# Dexter



## ShadowSoldier (May 15, 2013)

No idea if there's a thread for this. If there is, I'm sure it'd be a necro bump.







Anyways, I went on a huge binge and watched all 7 seasons in 2 and a half weeks. Season 4 is by far my favorite with the Trinity Killer. While the killings wasn't all that mysterious, the character John Lithgow (Lord Farquad from Shrek, that old dude from 3rd Rock From The Sun) was insanely creepy.

I was disappointed with Season 7 to be honest. It didn't have any real shockers.


Anyways, what do you guys think of the show and what are your predictions for Season 8 (aka the final season) ?


----------



## Guild McCommunist (May 15, 2013)

Dexter kinda feels like going to church now. You really don't want to go and it's a pain in the ass to go, but you kinda go because you have to.

I'll watch the final season out of obligation, not out of want.

There was another Dexter thread but whatever it was a bit cluttered anyway.

EDIT: By the way I don't hate the series but the last half of season seven was some of the worst TV I've seen.


----------



## ShadowSoldier (May 15, 2013)

Guild McCommunist said:


> Dexter kinda feels like going to church now. You really don't want to go and it's a pain in the ass to go, but you kinda go because you have to.
> 
> I'll watch the final season out of obligation, not out of want.
> 
> ...


The whole season itself was boring. Even the ending wasn't boring. There was no "serious" serial killer that Dexter had trouble with or anything. Instead he was helping out a mob guy? It seemed out of place. I do like the idea of a certain someone knowing his secret and her reacting, well accordingly as anyone would, but she over does it.


----------



## Guild McCommunist (May 15, 2013)

ShadowSoldier said:


> The whole season itself was boring. Even the ending wasn't boring. There was no "serious" serial killer that Dexter had trouble with or anything. Instead he was helping out a mob guy? It seemed out of place. I do like the idea of a certain someone knowing his secret and her reacting, well accordingly as anyone would, but she over does it.


 
The first half of the season was good because it wasn't so typical honestly, the show had been like six seasons of almost the same cookie cutter plot. There's a serial killer, Dexter must kill him, hijinks ensue. It got kinda boring.
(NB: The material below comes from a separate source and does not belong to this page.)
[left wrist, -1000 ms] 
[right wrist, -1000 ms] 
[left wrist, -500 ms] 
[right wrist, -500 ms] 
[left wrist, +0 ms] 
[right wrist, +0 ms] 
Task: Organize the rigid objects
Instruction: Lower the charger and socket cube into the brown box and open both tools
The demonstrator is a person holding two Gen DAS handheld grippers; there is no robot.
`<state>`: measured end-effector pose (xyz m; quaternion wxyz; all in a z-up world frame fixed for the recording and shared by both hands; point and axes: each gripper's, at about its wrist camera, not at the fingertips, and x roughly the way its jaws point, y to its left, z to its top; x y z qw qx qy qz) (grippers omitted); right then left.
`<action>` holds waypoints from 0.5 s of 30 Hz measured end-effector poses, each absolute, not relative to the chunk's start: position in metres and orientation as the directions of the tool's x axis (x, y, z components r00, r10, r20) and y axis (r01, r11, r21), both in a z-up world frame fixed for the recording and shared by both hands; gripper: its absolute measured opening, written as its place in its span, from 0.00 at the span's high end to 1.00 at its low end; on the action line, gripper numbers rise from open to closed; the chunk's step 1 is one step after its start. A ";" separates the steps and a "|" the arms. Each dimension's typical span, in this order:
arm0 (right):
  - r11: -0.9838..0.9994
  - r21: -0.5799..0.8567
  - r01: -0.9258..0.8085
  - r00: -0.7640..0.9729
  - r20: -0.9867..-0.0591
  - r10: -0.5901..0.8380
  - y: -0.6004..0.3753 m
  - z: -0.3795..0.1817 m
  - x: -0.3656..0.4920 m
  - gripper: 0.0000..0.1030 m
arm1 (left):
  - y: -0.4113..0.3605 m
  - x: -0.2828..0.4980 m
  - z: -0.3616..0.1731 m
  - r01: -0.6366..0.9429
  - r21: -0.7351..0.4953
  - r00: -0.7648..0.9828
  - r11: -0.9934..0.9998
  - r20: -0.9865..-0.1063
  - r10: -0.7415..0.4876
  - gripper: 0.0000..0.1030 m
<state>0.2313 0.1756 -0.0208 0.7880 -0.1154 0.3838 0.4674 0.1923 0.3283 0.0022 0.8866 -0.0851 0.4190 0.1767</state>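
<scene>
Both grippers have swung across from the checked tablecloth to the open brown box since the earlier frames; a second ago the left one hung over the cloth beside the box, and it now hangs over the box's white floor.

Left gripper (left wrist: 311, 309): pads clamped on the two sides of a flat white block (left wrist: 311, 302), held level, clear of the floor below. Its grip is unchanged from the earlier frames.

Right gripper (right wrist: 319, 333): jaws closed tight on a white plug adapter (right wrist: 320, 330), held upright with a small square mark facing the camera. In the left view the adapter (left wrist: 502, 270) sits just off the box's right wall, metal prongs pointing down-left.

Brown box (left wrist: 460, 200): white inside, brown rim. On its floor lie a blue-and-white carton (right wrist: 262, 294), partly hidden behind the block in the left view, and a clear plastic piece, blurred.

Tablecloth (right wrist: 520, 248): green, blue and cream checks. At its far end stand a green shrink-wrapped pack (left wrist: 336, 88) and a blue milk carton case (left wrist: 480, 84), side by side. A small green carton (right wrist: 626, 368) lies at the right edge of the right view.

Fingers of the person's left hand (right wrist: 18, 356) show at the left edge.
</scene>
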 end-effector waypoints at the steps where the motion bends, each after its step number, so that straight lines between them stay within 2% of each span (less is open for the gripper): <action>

But having a season that explored Deb and Dexter a bit more (minus that incest plotline shit) and had an antagonist but not necessarily a villain was really neat. Isaac (?) was a really good character. Once he died (YES SPOILERS) the show kinda goes to shit. It loses a lot of the actual plot for the season and it kinda scrambles together a really fake build up and finale at the end that's riddled with plotholes.


----------



## wrettcaughn (May 15, 2013)

It's sad to me that John Lithgow is referenced with Shrek and 3rd Rock From the Sun...


----------



## ShadowSoldier (May 15, 2013)

wrettcaughn said:


> It's sad to me that John Lithgow is referenced with Shrek and 3rd Rock From the Sun...


 
3rd Rock From The Sun is a fantastic underrated show!


----------



## gokujr1000 (May 16, 2013)

I didn't mind Season 7 I thought they could have played out the end result a bit better than they did though. Season 6 and 5 were the Seasons that were boring to me.


----------



## ShadowSoldier (May 17, 2013)

gokujr1000 said:


> I didn't mind Season 7 I thought they could have played out the end result a bit better than they did though. Season 6 and 5 were the Seasons that were boring to me.


 
Season 5 was alright with that district attorney dude or whatever. That story was okay. Season 6 had so much potential, but the whole twist of


Spoiler



The guy being dead and the young man just seeing hallucinations and him actually killing his sister


 
could have been pulled off so much better.


----------



## Gahars (May 17, 2013)

I liked Dexter. It had a really strong first and second season, a somewhat weak third season (not even Jimmy Smits can save it), and a strong fourth season. After that, though, everything just kind of fell apart. The plots became dumber and dumber and the show became even more obsessed with maintaining its status quo than before. Plus, a lot of stuff just doesn't make sense. Season 7 seemed to be breaking away from this with a new, interesting antagonist, but nope, fuck that, what we all wanted was Lila 2.0.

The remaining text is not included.